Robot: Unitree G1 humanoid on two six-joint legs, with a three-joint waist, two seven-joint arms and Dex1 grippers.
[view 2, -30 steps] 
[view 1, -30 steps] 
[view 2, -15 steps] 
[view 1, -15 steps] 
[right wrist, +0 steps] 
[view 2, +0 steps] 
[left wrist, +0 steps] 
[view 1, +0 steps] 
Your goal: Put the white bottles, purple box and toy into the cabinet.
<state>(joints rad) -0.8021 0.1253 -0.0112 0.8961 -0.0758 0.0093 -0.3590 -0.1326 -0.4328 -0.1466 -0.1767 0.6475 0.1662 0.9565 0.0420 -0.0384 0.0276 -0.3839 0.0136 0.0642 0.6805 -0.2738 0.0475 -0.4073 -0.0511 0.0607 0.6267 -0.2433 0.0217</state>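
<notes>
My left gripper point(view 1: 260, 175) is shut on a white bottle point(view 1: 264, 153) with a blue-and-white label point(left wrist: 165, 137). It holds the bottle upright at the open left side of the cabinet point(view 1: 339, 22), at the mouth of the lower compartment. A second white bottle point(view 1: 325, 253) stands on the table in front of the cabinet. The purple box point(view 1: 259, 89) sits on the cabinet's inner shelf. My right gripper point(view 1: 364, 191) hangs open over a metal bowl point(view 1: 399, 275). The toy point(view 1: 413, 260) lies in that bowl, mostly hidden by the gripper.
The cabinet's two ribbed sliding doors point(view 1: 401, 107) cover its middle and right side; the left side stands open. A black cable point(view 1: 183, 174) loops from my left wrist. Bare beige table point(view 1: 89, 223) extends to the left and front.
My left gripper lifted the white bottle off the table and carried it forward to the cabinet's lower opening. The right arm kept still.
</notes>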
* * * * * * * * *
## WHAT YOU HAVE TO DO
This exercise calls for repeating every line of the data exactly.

## TASK RESPONSE
Robot: Unitree G1 humanoid on two six-joint legs, with a three-joint waist, two seven-joint arms and Dex1 grippers.
[view 2, -30 steps] 
[view 1, -30 steps] 
[view 2, -15 steps] 
[view 1, -15 steps] 
[right wrist, +0 steps] 
[view 2, +0 steps] 
[left wrist, +0 steps] 
[view 1, +0 steps] 
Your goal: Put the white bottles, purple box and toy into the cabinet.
<state>(joints rad) -0.8021 0.1253 -0.0112 0.8961 -0.0758 0.0093 -0.3590 -0.1326 -0.4328 -0.1466 -0.1767 0.6475 0.1662 0.9565 0.0420 -0.0384 0.0276 -0.3839 0.0136 0.0642 0.6805 -0.2738 0.0475 -0.4073 -0.0511 0.0607 0.6267 -0.2433 0.0217</state>
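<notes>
My left gripper point(view 1: 260, 175) is shut on a white bottle point(view 1: 264, 153) with a blue-and-white label point(left wrist: 165, 137). It holds the bottle upright at the open left side of the cabinet point(view 1: 339, 22), at the mouth of the lower compartment. A second white bottle point(view 1: 325, 253) stands on the table in front of the cabinet. The purple box point(view 1: 259, 89) sits on the cabinet's inner shelf. My right gripper point(view 1: 364, 191) hangs open over a metal bowl point(view 1: 399, 275). The toy point(view 1: 413, 260) lies in that bowl, mostly hidden by the gripper.
The cabinet's two ribbed sliding doors point(view 1: 401, 107) cover its middle and right side; the left side stands open. A black cable point(view 1: 183, 174) loops from my left wrist. Bare beige table point(view 1: 89, 223) extends to the left and front.
My left gripper lifted the white bottle off the table and carried it forward to the cabinet's lower opening. The right arm kept still.
</notes>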

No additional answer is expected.